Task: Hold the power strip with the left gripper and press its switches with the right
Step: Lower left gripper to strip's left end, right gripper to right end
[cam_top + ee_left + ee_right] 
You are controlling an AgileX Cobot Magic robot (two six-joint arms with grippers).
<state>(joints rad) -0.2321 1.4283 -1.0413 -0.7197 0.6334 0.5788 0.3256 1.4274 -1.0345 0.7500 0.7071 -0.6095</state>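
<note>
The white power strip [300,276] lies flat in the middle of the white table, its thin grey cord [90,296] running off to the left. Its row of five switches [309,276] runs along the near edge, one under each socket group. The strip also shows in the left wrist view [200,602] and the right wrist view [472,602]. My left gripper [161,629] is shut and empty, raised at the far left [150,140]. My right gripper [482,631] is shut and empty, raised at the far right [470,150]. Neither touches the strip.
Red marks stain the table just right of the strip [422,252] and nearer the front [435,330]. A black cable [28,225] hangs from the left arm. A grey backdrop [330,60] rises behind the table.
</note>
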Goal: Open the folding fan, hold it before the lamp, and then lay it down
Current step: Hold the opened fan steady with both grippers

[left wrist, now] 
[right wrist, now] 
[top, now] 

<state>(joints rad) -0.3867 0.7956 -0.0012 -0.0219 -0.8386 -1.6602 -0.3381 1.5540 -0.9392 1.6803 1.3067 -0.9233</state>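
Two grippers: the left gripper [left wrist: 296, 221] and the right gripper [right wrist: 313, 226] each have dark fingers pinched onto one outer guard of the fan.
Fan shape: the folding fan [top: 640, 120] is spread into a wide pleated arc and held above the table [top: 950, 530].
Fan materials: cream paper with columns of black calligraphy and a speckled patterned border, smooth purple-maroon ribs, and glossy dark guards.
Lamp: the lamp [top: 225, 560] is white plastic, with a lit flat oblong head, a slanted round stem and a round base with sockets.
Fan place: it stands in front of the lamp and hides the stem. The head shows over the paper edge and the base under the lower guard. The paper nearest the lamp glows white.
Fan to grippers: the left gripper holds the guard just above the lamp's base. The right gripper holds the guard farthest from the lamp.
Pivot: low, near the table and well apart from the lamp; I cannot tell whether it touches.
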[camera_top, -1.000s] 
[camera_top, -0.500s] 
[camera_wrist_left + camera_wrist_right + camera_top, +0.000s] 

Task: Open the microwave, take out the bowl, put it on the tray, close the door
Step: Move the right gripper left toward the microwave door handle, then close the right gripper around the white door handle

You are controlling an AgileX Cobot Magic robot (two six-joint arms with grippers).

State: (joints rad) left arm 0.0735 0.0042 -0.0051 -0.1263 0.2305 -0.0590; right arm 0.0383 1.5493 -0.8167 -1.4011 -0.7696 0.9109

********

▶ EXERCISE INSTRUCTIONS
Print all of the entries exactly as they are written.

▶ ANSWER FOR THE TASK
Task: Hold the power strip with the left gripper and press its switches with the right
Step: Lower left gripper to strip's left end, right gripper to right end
[cam_top + ee_left + ee_right] 
You are controlling an AgileX Cobot Magic robot (two six-joint arms with grippers).
<state>(joints rad) -0.2321 1.4283 -1.0413 -0.7197 0.6334 0.5788 0.3256 1.4274 -1.0345 0.7500 0.7071 -0.6095</state>
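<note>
The white power strip [300,276] lies flat in the middle of the white table, its thin grey cord [90,296] running off to the left. Its row of five switches [309,276] runs along the near edge, one under each socket group. The strip also shows in the left wrist view [200,602] and the right wrist view [472,602]. My left gripper [161,629] is shut and empty, raised at the far left [150,140]. My right gripper [482,631] is shut and empty, raised at the far right [470,150]. Neither touches the strip.
Red marks stain the table just right of the strip [422,252] and nearer the front [435,330]. A black cable [28,225] hangs from the left arm. A grey backdrop [330,60] rises behind the table.
</note>
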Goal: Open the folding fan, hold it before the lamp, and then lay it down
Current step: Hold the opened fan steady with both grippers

[left wrist, now] 
[right wrist, now] 
[top, now] 

<state>(joints rad) -0.3867 0.7956 -0.0012 -0.0219 -0.8386 -1.6602 -0.3381 1.5540 -0.9392 1.6803 1.3067 -0.9233</state>
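Two grippers: the left gripper [left wrist: 296, 221] and the right gripper [right wrist: 313, 226] each have dark fingers pinched onto one outer guard of the fan.
Fan shape: the folding fan [top: 640, 120] is spread into a wide pleated arc and held above the table [top: 950, 530].
Fan materials: cream paper with columns of black calligraphy and a speckled patterned border, smooth purple-maroon ribs, and glossy dark guards.
Lamp: the lamp [top: 225, 560] is white plastic, with a lit flat oblong head, a slanted round stem and a round base with sockets.
Fan place: it stands in front of the lamp and hides the stem. The head shows over the paper edge and the base under the lower guard. The paper nearest the lamp glows white.
Fan to grippers: the left gripper holds the guard just above the lamp's base. The right gripper holds the guard farthest from the lamp.
Pivot: low, near the table and well apart from the lamp; I cannot tell whether it touches.
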[camera_top, -1.000s] 
[camera_top, -0.500s] 
[camera_wrist_left + camera_wrist_right + camera_top, +0.000s] 

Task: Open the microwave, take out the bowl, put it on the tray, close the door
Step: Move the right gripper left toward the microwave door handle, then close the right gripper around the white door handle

You are controlling an AgileX Cobot Magic robot (two six-joint arms with grippers).

State: (joints rad) left arm 0.0735 0.0042 -0.0051 -0.1263 0.2305 -0.0590; right arm 0.0383 1.5493 -0.8167 -1.4011 -0.7696 0.9109

That completes the response to the exercise.